HeatWave User Guide  /  HeatWave GenAI  /  Generating Vector Embeddings

4.6 Generating Vector Embeddings

This section describes how to generate vector embeddings using the ML_EMBED_ROW HeatWave GenAI routine. Vector embeddings are a numerical representation of the text that capture the semantics of the data and relationships to other data.
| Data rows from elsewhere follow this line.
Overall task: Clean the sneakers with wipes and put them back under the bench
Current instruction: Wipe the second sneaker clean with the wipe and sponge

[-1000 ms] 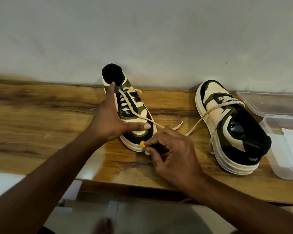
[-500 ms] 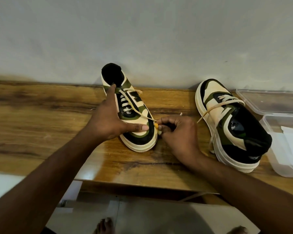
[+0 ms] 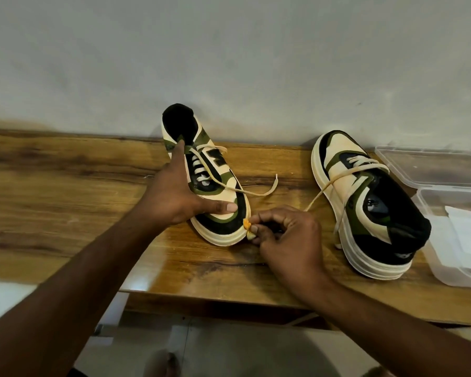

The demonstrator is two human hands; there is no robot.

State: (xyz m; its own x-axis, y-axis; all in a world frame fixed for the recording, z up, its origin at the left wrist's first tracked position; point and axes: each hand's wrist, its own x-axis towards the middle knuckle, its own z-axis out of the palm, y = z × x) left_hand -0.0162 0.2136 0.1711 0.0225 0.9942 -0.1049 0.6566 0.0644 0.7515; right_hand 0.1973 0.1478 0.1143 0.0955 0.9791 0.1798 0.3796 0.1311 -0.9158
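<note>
Two cream, green and black sneakers stand on the wooden bench (image 3: 65, 202). My left hand (image 3: 180, 194) holds the left sneaker (image 3: 223, 213), thumb across its toe and forefinger up at the collar. My right hand (image 3: 286, 235) pinches a small crumpled wipe (image 3: 247, 226), stained orange, against the sole edge at that sneaker's toe. The right sneaker (image 3: 365, 205) stands apart to the right, toe away from me, its loose lace trailing toward my right hand.
A clear plastic box (image 3: 452, 240) holding white wipes sits at the bench's right end, its lid (image 3: 433, 167) lying behind it against the wall. The left sneaker's lace end (image 3: 269, 186) lies loose on the bench. Floor and a foot show below the bench edge.
My right hand with the wipe slid from the toe's right side down to the front sole edge. My left hand kept its hold on the sneaker.
</note>
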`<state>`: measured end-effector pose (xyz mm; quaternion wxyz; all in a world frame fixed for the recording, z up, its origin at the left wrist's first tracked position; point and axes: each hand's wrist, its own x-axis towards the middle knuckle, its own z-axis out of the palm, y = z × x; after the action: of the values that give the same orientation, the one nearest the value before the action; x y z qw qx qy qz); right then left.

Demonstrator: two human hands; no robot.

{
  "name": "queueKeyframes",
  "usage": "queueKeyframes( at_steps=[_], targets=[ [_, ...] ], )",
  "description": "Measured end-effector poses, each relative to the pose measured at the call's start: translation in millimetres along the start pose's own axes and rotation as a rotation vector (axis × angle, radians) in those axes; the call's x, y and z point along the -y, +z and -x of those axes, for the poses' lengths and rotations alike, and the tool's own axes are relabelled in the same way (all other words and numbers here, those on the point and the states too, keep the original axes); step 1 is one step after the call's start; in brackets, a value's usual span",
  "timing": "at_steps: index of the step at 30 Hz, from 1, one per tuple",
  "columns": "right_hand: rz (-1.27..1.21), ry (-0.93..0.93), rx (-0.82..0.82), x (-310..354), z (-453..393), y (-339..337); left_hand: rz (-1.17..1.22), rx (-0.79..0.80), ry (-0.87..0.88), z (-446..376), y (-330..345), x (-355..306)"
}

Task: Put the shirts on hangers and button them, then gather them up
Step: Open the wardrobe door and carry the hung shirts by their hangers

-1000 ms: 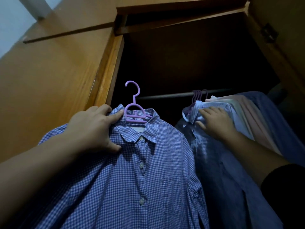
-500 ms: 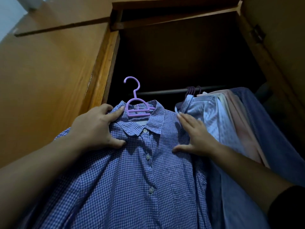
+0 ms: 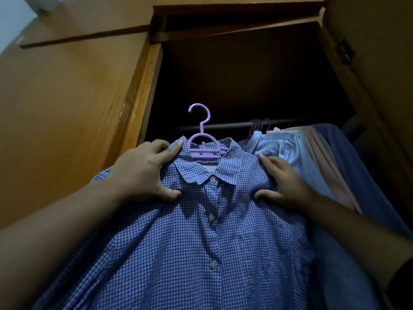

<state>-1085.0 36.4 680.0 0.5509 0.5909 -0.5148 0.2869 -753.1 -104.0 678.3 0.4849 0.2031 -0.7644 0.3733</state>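
Blue gingham shirt (image 3: 201,242) held up at the mouth of a wooden wardrobe (image 3: 73,104), hung on a lilac plastic hanger (image 3: 202,139), buttoned down the front, top button (image 3: 212,179) fastened under the collar. Hanger hook free in the air, not on the rail (image 3: 223,125), just in front of it and to its left end.

Left hand (image 3: 143,173) clamped on the shirt's left shoulder: fingers curled over the top edge beside the collar, thumb pressed into the cloth below, fabric bunched between them. A firm, narrow grasp.

Right hand (image 3: 283,184) on the opposite shoulder: fingers laid up along the seam toward the collar, only slightly bent, thumb stretched out sideways across the chest cloth. Looser than the left, cloth pinched between thumb and fingers; how much of the hanger arm lies inside that grasp cannot be told.

To the right, other shirts already hanging from the rail on matching lilac hooks (image 3: 259,126): a pale blue striped shirt (image 3: 288,153) touching the right hand's knuckles, then a pink garment (image 3: 330,166), then a dark blue garment (image 3: 366,175). Wardrobe interior dark behind. Open door (image 3: 380,63) with a metal hinge (image 3: 345,51) at upper right.
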Motion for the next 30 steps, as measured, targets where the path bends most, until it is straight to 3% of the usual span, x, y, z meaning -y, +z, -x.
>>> queueKeyframes(
  at_steps=[5, 19, 26, 30],
  targets=[
    [0.041, 0.006, -0.067, -16, 9, -16, 0.049, -0.051, 0.010, -16, 10, -15],
    [0.295, 0.220, -0.006, -38, 2, -39, -0.069, 0.005, -0.142, -27, 17, -30],
    [0.484, 0.287, -0.036, -17, -23, -25, -0.307, 0.117, -0.276, -2, 3, -11],
    [0.604, 0.366, -0.040, 1, -44, -13, -0.375, 0.216, -0.250, 18, -3, 10]
  ],
)
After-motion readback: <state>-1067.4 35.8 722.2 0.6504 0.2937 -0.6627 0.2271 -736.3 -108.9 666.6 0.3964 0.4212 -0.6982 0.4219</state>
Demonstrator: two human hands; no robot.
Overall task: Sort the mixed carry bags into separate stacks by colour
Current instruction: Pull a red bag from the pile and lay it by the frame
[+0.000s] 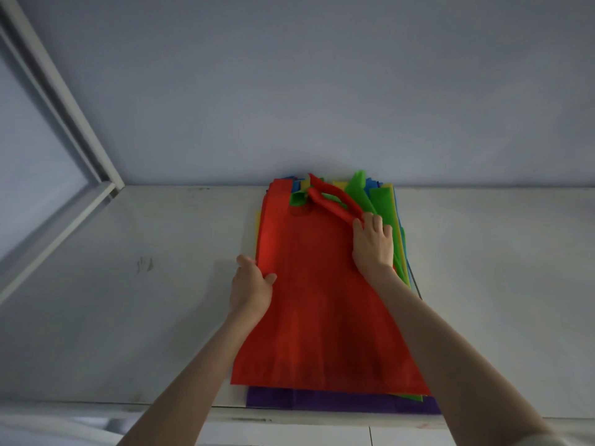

You can pass the text string in the routine manually or use data from tables in your database. To embed multiple rows of text stored in a table in a single run, you can even run a batch query.

Using this method, you can create vector embedding tables that you can use to perform similarity searches using the DISTANCE() function, without setting up a vector store.

Note

This method does not support embedding unstructured data. To learn how to create vector embeddings for unstructured data, see Section 4.4, “Performing a Vector Search”.

Before You Begin

  • Review the Requirements.

  • Connect to your HeatWave Database System.

  • For Running Batch Queries, add the text that you want to embed to a column in a new or existing table.

Generating a Vector Embedding for Specified Text

To generate a vector embedding using HeatWave GenAI, perform the following steps:

  1. To define the text that you want to encode, set the @text variable:

    set @text="TextToEncode";

    Replace TextToEncode with the text that you want to encode. For example:

    set @text="HeatWave GenAI is a feature of HeatWave that lets you communicate with unstructured data in HeatWave using natural-language queries.";
  2. To generate a vector embedding for the specified text, pass the text to the embedding model using the ML_EMBED_ROW routine:

    select sys.ML_EMBED_ROW(@text, JSON_OBJECT("model_id", "EmbeddingModel")) into @text_embedding;

    Replace EmbeddingModel with ID of the embedding model you want to use. To view the lists of supported models, see HeatWave In-Database Embedding Models and OCI Generative AI Service Embedding Models.

    For example:

    select sys.ML_EMBED_ROW(@text, JSON_OBJECT("model_id", "all_minilm_l12_v2")) into @text_embedding;

    The routine returns a VECTOR, and this commad stores it in the @text_embedding variable.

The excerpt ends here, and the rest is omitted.